There's
just something a little ludicrous about the World Series. The
winner of baseball's annual love-in is hoisted atop America's
shoulders and celebrated as the greatest baseball team in the
world. Sure it is. The people that know how to play baseball,
let alone those who give a crap about the game, come from about
seven countries. If you want a real world champion in sports,
you have to turn to soccer or as it's called all over
the universe outside the US: football.
Over 200 countries
or territories compete in its quadrennial world championship,
the World Cup, and billions
of people know it and love it as their first and only sport. And
if you take a look at the next generation of Americans, or their
more conspicuous soccer moms, you'll realize that soccer's
arrival on the American cultural consciousness is growing faster
and more inexorably than the waistbands on our fat-ass population.
So it's time you learned a little more about the game.

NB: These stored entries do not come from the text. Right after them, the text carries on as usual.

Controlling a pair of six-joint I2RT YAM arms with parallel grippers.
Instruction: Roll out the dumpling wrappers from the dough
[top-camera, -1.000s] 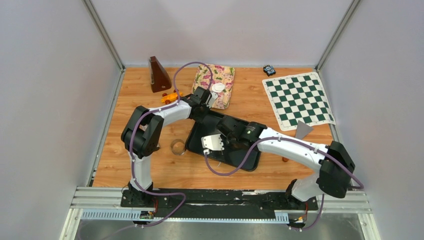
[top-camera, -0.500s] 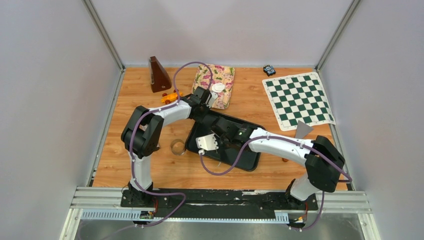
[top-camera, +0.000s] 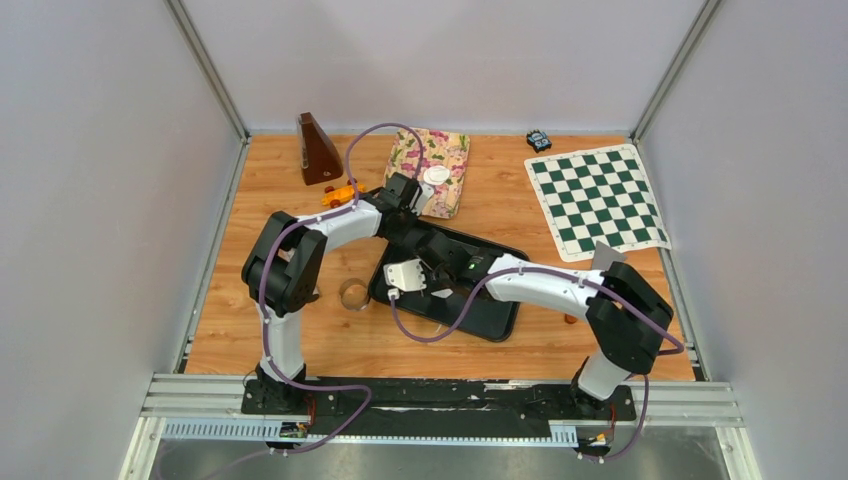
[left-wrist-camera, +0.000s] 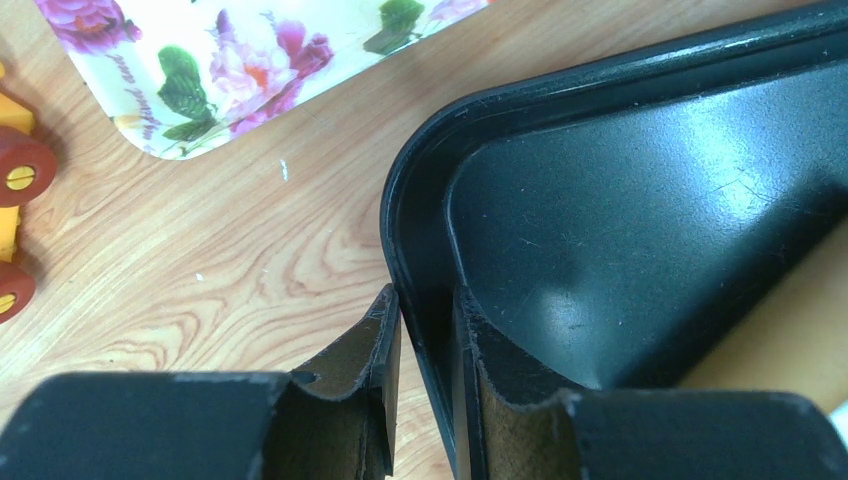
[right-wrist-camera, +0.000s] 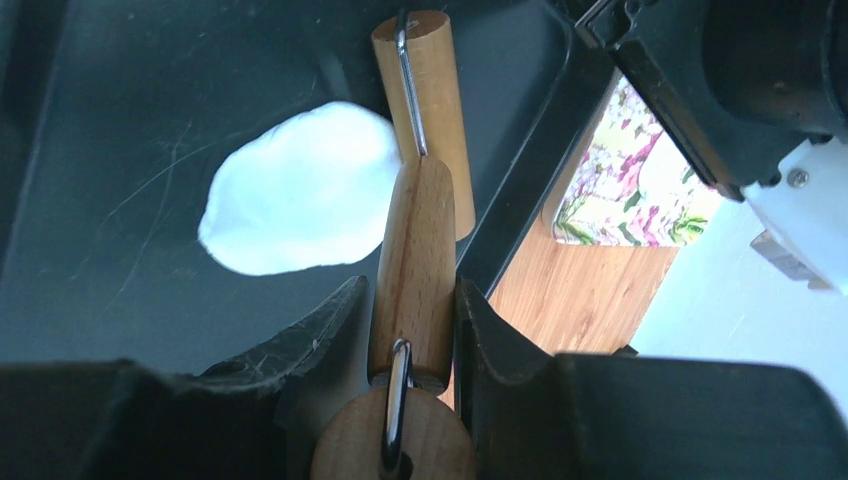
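Right gripper (right-wrist-camera: 408, 298) pinches the wooden handle of a rolling pin (right-wrist-camera: 440, 120), whose roller lies in a black tray (right-wrist-camera: 120, 150), touching the edge of a flattened white dough lump (right-wrist-camera: 300, 205). Left gripper (left-wrist-camera: 425, 308) is clamped on the black tray's rim near a corner. Dumpling wrappers (top-camera: 436, 175), seen as a small round white patch, sit on a floral tray (top-camera: 452, 150) just beyond, on the wooden worktop (top-camera: 270, 190)

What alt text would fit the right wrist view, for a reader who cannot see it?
The right tool clamps the handle of a rolling pin, whose roller lies at the edge of a flattened white dough piece in a black tray. Beyond the tray's rim, a flowered tray rests on the wooden table.
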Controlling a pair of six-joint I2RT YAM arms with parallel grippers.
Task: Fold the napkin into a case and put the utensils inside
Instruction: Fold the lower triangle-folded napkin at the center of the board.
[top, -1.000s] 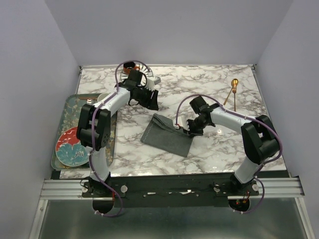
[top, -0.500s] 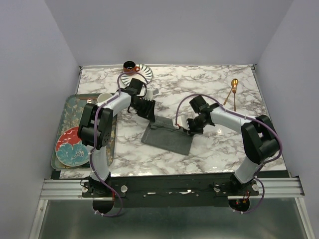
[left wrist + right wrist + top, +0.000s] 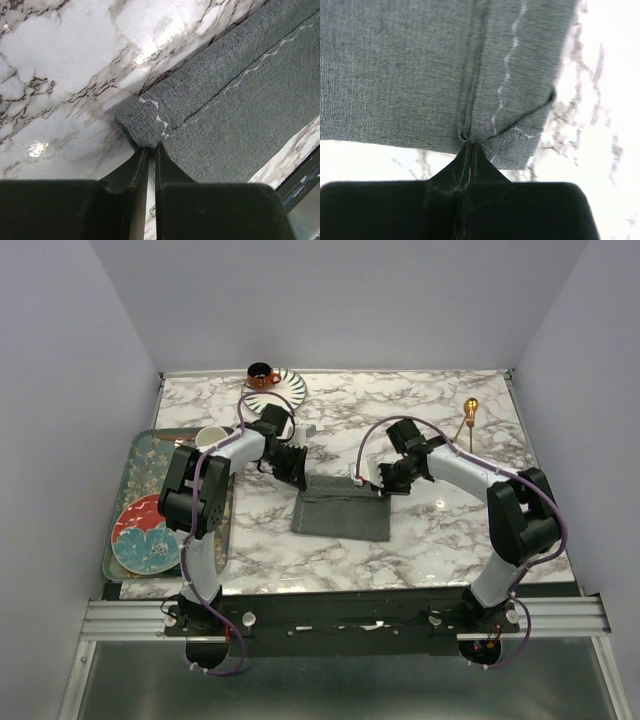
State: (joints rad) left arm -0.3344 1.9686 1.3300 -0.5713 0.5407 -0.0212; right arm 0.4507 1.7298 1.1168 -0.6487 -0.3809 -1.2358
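Both claws are pinching the napkin's [image 3: 340, 512] far edge, left claw [image 3: 296, 472] at one corner and right claw [image 3: 381, 483] near the other, probably to keep the fold square on the counter [image 3: 420, 540]. Only the wrist cams show the cloth puckering between the tips. The utensils [image 3: 468, 420] lie far right, well apart.

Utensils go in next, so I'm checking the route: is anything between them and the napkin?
No object lies on the marble table between the utensils and the napkin. Only the right arm itself spans that stretch, with the right gripper pinched on the napkin's far right corner.
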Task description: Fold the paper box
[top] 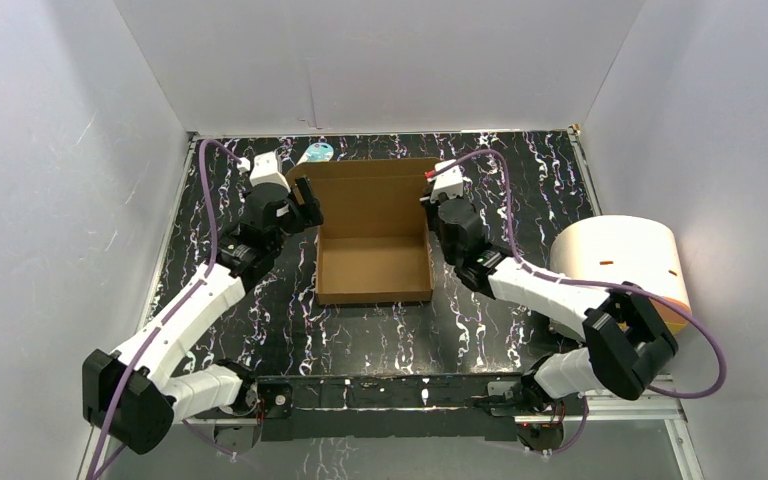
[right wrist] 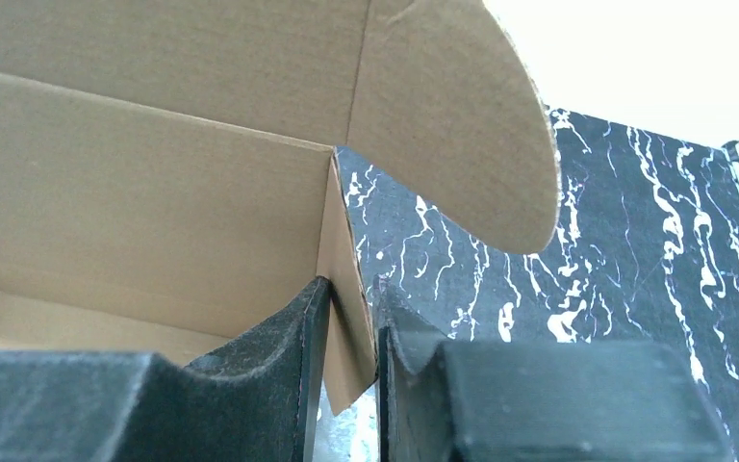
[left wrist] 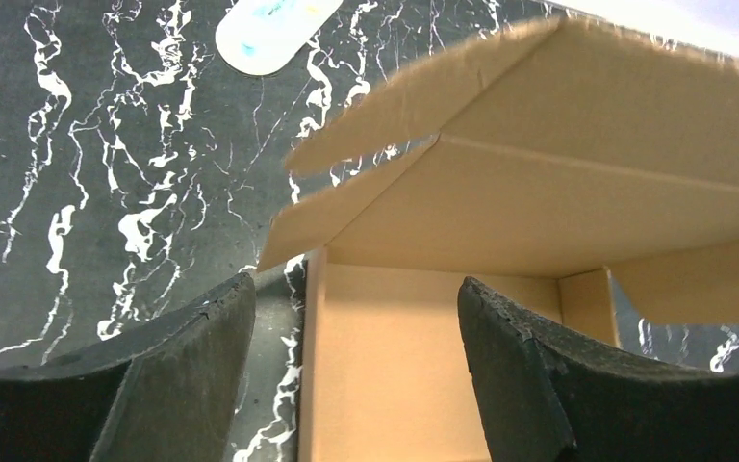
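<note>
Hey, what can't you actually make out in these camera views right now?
- Right wrist view: whether the right end effector pinches the paper box wall or only straddles it; its fingers crowd the gap.
- Left wrist view: the white-and-blue oval item is cut off by the top edge.
- Top view: the near side of the cream cylinder, covered by the right arm.

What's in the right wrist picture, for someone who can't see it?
A side wall of the brown paper box stands in the narrow gap between the two black fingers of the right pincer. The lid is raised above it, with a rounded flap, over a black streaky table.
</note>
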Available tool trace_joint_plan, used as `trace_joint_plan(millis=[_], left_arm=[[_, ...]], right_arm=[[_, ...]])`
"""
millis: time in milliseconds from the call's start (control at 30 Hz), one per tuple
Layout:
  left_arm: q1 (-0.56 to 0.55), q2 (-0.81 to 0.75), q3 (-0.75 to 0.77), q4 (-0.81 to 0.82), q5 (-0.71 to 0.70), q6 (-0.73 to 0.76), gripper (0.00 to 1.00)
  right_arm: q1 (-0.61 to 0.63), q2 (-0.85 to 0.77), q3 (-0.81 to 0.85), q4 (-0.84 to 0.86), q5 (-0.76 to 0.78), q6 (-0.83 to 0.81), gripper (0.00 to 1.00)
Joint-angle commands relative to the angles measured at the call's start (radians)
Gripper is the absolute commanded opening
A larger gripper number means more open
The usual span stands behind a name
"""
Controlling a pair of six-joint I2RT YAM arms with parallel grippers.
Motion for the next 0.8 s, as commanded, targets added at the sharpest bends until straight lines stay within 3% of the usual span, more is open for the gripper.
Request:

We're
here, as always, to help out.
There
are a few things you'll need to familiarize yourself with
in order to have a functional understanding of the game. First,
we'll give you a brief history of the game, so you'll
know from whence it came. Then we'll give you a rundown of
the objectives of the game and its basic rules. Next, we'll
discuss the equipment of the game and the positions of the players.
Finally, we'll go over the fouls and violations, and the
officials who oversee them.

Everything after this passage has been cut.